■ What you are asked to do: Copy the listing below in full and skip every picture.

■ Data shown:
Start of Block

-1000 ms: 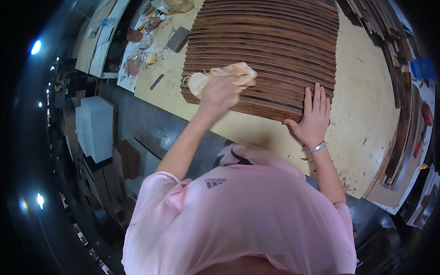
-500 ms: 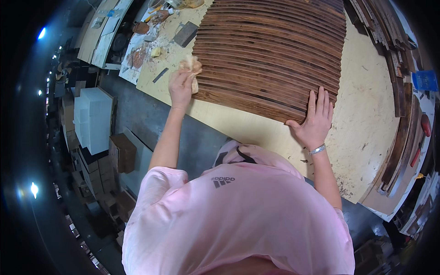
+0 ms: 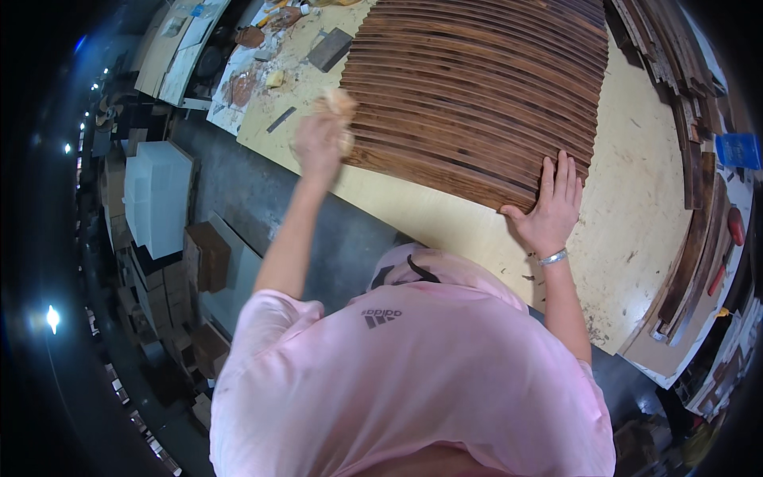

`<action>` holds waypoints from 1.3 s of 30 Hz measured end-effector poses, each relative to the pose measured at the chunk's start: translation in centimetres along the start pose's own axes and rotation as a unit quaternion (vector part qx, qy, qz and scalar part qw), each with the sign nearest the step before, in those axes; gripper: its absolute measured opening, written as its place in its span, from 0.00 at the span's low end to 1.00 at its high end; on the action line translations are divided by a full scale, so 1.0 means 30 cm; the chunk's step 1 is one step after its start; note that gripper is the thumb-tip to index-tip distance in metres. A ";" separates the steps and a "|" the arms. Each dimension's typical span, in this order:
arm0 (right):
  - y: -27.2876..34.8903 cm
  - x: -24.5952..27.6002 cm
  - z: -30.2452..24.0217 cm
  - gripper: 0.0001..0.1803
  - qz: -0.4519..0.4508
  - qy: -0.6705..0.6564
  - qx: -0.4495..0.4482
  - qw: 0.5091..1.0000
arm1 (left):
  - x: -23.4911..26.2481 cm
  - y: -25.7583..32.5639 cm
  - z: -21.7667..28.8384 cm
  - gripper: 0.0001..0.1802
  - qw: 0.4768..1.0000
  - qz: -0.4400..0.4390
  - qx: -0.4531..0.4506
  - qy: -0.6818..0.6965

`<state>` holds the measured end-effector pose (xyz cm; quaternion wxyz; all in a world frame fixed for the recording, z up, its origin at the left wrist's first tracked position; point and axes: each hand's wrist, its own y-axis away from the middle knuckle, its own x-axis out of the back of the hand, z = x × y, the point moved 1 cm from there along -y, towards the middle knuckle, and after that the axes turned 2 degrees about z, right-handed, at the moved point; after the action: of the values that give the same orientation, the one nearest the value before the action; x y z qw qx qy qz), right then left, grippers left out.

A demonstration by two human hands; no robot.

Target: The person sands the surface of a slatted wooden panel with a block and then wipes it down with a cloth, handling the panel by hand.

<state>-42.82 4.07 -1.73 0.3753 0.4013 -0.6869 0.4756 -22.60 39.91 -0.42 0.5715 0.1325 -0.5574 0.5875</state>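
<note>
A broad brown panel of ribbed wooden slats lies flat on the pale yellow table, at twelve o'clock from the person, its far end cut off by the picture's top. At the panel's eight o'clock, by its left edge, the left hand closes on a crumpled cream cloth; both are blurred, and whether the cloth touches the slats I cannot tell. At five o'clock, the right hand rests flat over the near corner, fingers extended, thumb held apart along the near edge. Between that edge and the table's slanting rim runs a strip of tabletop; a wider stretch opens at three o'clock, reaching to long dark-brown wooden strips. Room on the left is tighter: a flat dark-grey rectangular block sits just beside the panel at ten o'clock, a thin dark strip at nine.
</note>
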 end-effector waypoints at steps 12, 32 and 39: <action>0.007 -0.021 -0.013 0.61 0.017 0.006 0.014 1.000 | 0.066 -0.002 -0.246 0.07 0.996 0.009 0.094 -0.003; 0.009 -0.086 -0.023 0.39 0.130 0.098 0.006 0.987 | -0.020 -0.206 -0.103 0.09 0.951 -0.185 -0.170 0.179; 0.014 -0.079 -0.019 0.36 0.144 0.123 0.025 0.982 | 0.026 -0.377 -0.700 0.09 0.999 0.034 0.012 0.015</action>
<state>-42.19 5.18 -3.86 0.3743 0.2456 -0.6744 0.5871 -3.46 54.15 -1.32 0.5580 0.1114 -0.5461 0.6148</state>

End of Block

■ Result of the task:
-1000 ms: 
-500 ms: 
+0 ms: 

`<action>` holds waypoints from 1.3 s of 30 Hz measured end-effector poses, each relative to the pose measured at the chunk's start: translation in centimetres along the start pose's own axes and rotation as a unit quaternion (vector part qx, qy, qz and scalar part qw), each with the sign nearest the step before, in those axes; gripper: its absolute measured opening, written as its place in its span, from 0.00 at the span's low end to 1.00 at its high end; on the action line translations are divided by a full scale, so 1.0 means 30 cm; the chunk's step 1 is one step after its start; note that gripper is the thumb-tip to index-tip distance in metres. A ";" separates the steps and a "|" the arms. Each dimension's typical span, in this order:
arm0 (right):
  - y: -27.2876..34.8903 cm
  - x: -24.5952..27.6002 cm
  - z: -30.2452..24.0217 cm
  - gripper: 0.0001..0.1803
  - qz: -0.4519..0.4508
  - qy: -0.6705..0.6564
  - qx: -0.4495..0.4482
  - qw: 0.5091..1.0000
arm1 (left):
  - x: -23.4911..26.2481 cm
  - y: -25.7583..32.5639 cm
  - z: -21.7667..28.8384 cm
  - gripper: 0.0001..0.1802
  - qw: 0.4768..1.0000
  - qz: -0.4400..0.4390
  - qx: -0.4531..0.4506
  - qy: -0.6818..0.6965

`<state>` holds the measured end-effector pose (xyz cm; quaternion wxyz; all in a world frame fixed for the recording, z up, its origin at the left wrist's first tracked position; point and axes: each hand's wrist, its own y-axis away from the middle knuckle, its own x-axis out of the back of the hand, z = x × y, the point moved 1 cm from there along -y, towards the middle knuckle, and after that the axes turned 2 degrees about z, right-handed, at the moved point; after the action: of the values that give the same orientation, the one nearest the value before the action; x y z qw qx qy qz), right then left, grippers left out.

A demonstration by two human hands; no robot.

Target: The person sands the surface of a slatted wooden panel with a block and then wipes it down with a cloth, handling the panel by hand.

<state>-42.82 4.07 -1.73 0.3753 0.4013 -0.6869 0.4756 -22.60 39.91 -0.42 0.5715 0.1325 -0.5574 0.5875</state>
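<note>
A broad brown panel of ribbed wooden slats lies flat on the pale yellow table, at twelve o'clock from the person, its far end cut off by the picture's top. At the panel's eight o'clock, by its left edge, the left hand closes on a crumpled cream cloth; both are blurred, and whether the cloth touches the slats I cannot tell. At five o'clock, the right hand rests flat over the near corner, fingers extended, thumb held apart along the near edge. Between that edge and the table's slanting rim runs a strip of tabletop; a wider stretch opens at three o'clock, reaching to long dark-brown wooden strips. Room on the left is tighter: a flat dark-grey rectangular block sits just beside the panel at ten o'clock, a thin dark strip at nine.
</note>
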 end-effector waypoints at steps 12, 32 and 39: <action>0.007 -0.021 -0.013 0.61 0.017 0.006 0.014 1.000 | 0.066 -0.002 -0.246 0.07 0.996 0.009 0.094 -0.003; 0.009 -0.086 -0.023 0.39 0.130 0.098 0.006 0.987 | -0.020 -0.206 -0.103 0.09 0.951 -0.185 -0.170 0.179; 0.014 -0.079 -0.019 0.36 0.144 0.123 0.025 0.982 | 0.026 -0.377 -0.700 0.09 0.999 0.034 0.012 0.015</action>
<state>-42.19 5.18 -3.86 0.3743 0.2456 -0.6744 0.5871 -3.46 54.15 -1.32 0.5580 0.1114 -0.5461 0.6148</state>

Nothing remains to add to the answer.